So today I told my mom that she forgot her medicine the last 3-4 nights and she said that my sister filled up those days and that it makes it confusing when we fill it up (I guess more than once a week). I fill up her weekly AM/PM medicine so she doesn't have to get into the bottles. I called my sister and of course she hasn't touched the medicine. I am the only one who messes with her medicine. My sister said she was at our mom's house to give her insulin last night and said, Mom you need to take your PM pills...want me to bring them to you? She said, No I'm planning to take them in a minute. I had to get my mom a big clock, which has been great, that sets on the counter with her medicine. The clock is made for seniors and gives the time, day of the week, and date. She was having trouble remembering to take her medicine and she would say, How am I supposed to know what day it is! So the clock helps. My mom is 80, has vascular dementia, COPD, diabetes, and high blood pressure. Also kidney disease but that's probably the least of our worries. One of her night time pills is to help with depression and appetite. She has been underweight. She lives alone. Any advice on getting her to take her meds? I go over every day but I like to be home at night with my family and she doesn't live right next door. Now that I'm typing that it feels awfully selfish of me. Should my sister and I just take turns being at her house at night to administer the PM meds? Oh she also has blisters on the tops of her feet! Big blisters. Dr's won't tell us anything. Thank you all! I love this website and have gotten so much peace from reading about others peoples experiences as care givers for loved ones.
If she can't afford it, apply for Medicaid. Nobody wants to live in or place a loved one in a facility, but they are better then being alone in a house and slowly deteriorating for lack of stability. This is nothing against what you and your sister are doing, I mean no criticism. I too have elderly parents who by golly are going to do it their way, come what may. I personally can not have either of them live at my home, they are just to stubborn.
I hope you find a solution that relieves the stress, I know this causes. HUGS
Would Assisted Living be an option for her? The staff could make certain she takes her meds every day and every night. Short of that, yes, you probably should go there and make sure she takes her meds and don’t let her tell you “in a minute”.

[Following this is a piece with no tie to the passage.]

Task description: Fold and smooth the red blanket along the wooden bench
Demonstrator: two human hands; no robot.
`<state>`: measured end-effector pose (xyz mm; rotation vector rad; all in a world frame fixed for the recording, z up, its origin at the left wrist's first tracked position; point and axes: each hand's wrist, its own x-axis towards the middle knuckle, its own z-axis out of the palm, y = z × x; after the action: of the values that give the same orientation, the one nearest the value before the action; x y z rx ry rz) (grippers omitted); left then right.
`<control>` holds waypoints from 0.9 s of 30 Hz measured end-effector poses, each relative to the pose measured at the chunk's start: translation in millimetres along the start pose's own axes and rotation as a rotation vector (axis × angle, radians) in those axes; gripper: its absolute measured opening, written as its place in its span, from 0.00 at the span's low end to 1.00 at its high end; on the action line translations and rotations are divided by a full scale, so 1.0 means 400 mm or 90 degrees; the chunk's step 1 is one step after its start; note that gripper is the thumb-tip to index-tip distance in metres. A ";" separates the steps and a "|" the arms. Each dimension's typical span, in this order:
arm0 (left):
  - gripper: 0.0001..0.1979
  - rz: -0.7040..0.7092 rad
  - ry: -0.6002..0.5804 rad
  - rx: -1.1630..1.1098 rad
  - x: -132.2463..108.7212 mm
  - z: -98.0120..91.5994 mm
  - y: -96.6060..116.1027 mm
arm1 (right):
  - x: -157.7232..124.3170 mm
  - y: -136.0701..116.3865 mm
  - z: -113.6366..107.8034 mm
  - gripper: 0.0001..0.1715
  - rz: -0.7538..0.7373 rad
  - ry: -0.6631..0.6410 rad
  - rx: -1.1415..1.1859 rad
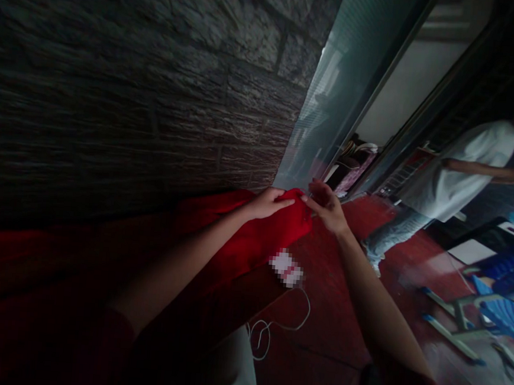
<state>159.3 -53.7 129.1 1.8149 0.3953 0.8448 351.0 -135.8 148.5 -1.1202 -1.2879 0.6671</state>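
Observation:
A long red cloth runs along the foot of a dark stone wall. My left hand lies on top of its far end, fingers curled over the fabric. My right hand pinches the same end of the cloth from the right side, fingers closed on its edge. Both forearms reach forward from the bottom of the view. A small white and red object with a thin white cord sits by the cloth.
A person in a white shirt stands at the right on the red floor. Blue chairs stand at the far right. A glass partition rises behind my hands.

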 end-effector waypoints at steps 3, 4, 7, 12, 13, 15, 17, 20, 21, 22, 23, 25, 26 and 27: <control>0.24 -0.027 -0.006 -0.070 -0.011 -0.019 0.030 | -0.069 0.060 0.001 0.40 0.156 0.104 0.084; 0.24 -0.034 -0.001 -0.074 -0.012 -0.024 0.037 | -0.097 0.078 0.010 0.37 0.228 0.094 0.135; 0.24 -0.054 0.016 -0.076 -0.008 -0.031 0.052 | -0.169 0.109 0.054 0.28 0.364 0.021 0.304; 0.21 -0.068 0.017 -0.057 -0.001 -0.028 0.059 | -0.184 0.087 0.086 0.20 0.333 0.079 0.372; 0.21 -0.071 0.011 -0.063 -0.002 -0.027 0.062 | -0.175 0.079 0.080 0.20 0.310 0.102 0.355; 0.21 -0.084 -0.004 -0.091 -0.005 -0.025 0.074 | -0.156 0.065 0.063 0.21 0.279 0.128 0.307; 0.22 -0.096 -0.011 -0.122 -0.007 -0.027 0.090 | -0.142 0.055 0.047 0.22 0.265 0.135 0.266; 0.22 -0.096 -0.007 -0.146 -0.001 -0.036 0.112 | -0.137 0.047 0.042 0.24 0.272 0.151 0.251; 0.22 -0.095 -0.002 -0.150 0.003 -0.041 0.117 | -0.138 0.046 0.045 0.24 0.283 0.151 0.260; 0.22 -0.092 0.005 -0.152 0.008 -0.047 0.121 | -0.140 0.045 0.049 0.23 0.298 0.143 0.274; 0.22 -0.087 0.013 -0.154 0.014 -0.053 0.124 | -0.141 0.044 0.054 0.23 0.314 0.127 0.292; 0.22 -0.079 0.025 -0.159 0.025 -0.064 0.127 | -0.144 0.044 0.063 0.23 0.338 0.078 0.330; 0.22 -0.077 0.028 -0.165 0.029 -0.069 0.128 | -0.144 0.045 0.066 0.23 0.342 0.053 0.343; 0.21 -0.077 0.028 -0.171 0.032 -0.074 0.128 | -0.143 0.047 0.069 0.23 0.339 0.036 0.345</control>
<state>141.2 -46.0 186.5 1.5122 0.3953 0.8141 315.9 -172.7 106.1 -1.0107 -0.6832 1.2812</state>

(edit) And she isn't lying, she probably believes she took her pills and confronting her with the truth just confuses her, makes her defensive and paints you as the nag who is causing her grief.
I guess the issue, now that I think about it more, is more about the story she's telling rather than her meds. Because she is not and has never been a liar. So I know she believes what she is saying is true. Her dementia worries me the most.
7 months ago she was in the hospital with bilateral pneumonia. Her dementia symptoms got real bad because she called my sister and said she was NOT in a hospital but in a psychiatric facility and she told my sister to come get her immediately. So to keep her calm they gave her some sedative that had to out-of-it for days!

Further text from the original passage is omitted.